What the task requires> Your task is to transcribe the material that follows, line by line and exactly.

Collected material>
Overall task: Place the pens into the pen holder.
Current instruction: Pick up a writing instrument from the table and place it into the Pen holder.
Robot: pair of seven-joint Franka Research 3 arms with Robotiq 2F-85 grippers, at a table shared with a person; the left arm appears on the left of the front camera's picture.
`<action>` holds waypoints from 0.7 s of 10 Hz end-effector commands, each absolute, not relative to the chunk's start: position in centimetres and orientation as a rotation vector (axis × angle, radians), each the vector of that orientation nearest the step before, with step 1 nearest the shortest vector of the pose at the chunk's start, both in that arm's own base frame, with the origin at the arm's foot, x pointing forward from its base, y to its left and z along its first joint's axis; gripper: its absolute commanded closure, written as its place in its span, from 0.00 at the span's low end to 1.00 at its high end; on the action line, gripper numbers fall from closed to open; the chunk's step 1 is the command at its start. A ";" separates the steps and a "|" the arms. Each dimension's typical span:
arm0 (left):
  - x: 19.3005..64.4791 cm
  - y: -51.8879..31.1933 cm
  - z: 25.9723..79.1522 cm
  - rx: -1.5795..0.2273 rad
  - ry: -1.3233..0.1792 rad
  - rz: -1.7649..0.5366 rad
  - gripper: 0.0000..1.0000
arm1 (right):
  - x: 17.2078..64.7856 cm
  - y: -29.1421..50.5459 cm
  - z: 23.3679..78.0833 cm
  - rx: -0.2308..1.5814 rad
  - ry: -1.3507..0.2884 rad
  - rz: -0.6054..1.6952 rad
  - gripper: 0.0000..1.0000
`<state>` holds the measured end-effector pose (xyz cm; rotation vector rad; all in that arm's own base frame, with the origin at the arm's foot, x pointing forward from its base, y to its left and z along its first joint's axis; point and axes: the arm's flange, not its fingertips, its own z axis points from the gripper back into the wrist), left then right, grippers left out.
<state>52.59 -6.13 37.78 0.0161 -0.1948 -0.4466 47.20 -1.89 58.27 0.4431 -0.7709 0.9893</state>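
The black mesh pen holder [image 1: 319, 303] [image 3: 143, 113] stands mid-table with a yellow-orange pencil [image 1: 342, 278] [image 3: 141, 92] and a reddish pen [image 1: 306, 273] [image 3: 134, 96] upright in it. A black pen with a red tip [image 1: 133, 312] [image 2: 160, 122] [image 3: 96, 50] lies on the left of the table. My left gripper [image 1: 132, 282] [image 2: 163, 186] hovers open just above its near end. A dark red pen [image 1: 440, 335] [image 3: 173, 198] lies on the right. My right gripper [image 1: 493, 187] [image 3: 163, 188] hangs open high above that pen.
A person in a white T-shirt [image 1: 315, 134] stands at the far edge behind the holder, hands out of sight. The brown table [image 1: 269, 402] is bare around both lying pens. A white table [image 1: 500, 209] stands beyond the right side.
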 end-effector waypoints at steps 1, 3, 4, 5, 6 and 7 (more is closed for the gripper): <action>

Your response>
Overall task: Place the pens into the pen holder.
Current instruction: Pick up a writing instrument from the table and place it into the Pen holder.
Robot: pair of seven-joint Franka Research 3 arms with Robotiq 2F-85 grippers, at a table shared with a person; the left arm appears on the left of the front camera's picture.
`<action>` holds waypoints from 0.7 s of 10 Hz end-effector commands, each absolute, not relative to the chunk's start: position in centimetres and orientation as a rotation vector (axis × angle, radians), each the vector of that orientation nearest the step before, with step 1 nearest the shortest vector of the pose at the chunk's start, both in that arm's own base frame, with the origin at the arm's foot, x pointing forward from its base, y to its left and z along its first joint's axis; gripper: its absolute commanded closure, written as its place in its span, from 0.00 at the span's low end to 1.00 at its high end; on the action line, gripper numbers fall from closed to open; the chunk's step 1 is the command at its start. A ";" separates the steps and a "|" the arms. Each dimension's typical span:
arm0 (left):
  - x: 19.3005..64.4791 cm
  - y: -51.8879..31.1933 cm
  - z: 25.9723..79.1522 cm
  - rx: -1.5795..0.2273 rad
  - ry: -1.3233..0.1792 rad
  - rz: -1.7649..0.5366 rad
  - gripper: 0.0000..1.0000
arm1 (right):
  - x: 17.2078..64.7856 cm
  - y: -29.1421..50.5459 cm
  - z: 23.3679..78.0833 cm
  - rx: -0.2308..1.5814 rad
  - ry: -1.3507..0.2884 rad
  - rz: -0.6054..1.6952 rad
  - gripper: 0.0000..1.0000
`<state>` holds the measured end-effector pose (xyz cm; rotation vector rad; all in that arm's own base frame, with the origin at the arm's foot, x pointing forward from its base, y to its left and z along its first joint's axis; point and axes: the arm's flange, not its fingertips, its own z axis points from the gripper back into the wrist), left then right, grippers left out.
<state>52.59 -6.13 37.78 0.0161 -0.1948 -0.4466 47.20 -1.89 58.27 0.4431 -0.7709 0.9893</state>
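The black mesh pen holder [image 1: 319, 303] [image 3: 143, 113] stands mid-table with a yellow-orange pencil [image 1: 342, 278] [image 3: 141, 92] and a reddish pen [image 1: 306, 273] [image 3: 134, 96] upright in it. A black pen with a red tip [image 1: 133, 312] [image 2: 160, 122] [image 3: 96, 50] lies on the left of the table. My left gripper [image 1: 132, 282] [image 2: 163, 186] hovers open just above its near end. A dark red pen [image 1: 440, 335] [image 3: 173, 198] lies on the right. My right gripper [image 1: 493, 187] [image 3: 163, 188] hangs open high above that pen.
A person in a white T-shirt [image 1: 315, 134] stands at the far edge behind the holder, hands out of sight. The brown table [image 1: 269, 402] is bare around both lying pens. A white table [image 1: 500, 209] stands beyond the right side.
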 end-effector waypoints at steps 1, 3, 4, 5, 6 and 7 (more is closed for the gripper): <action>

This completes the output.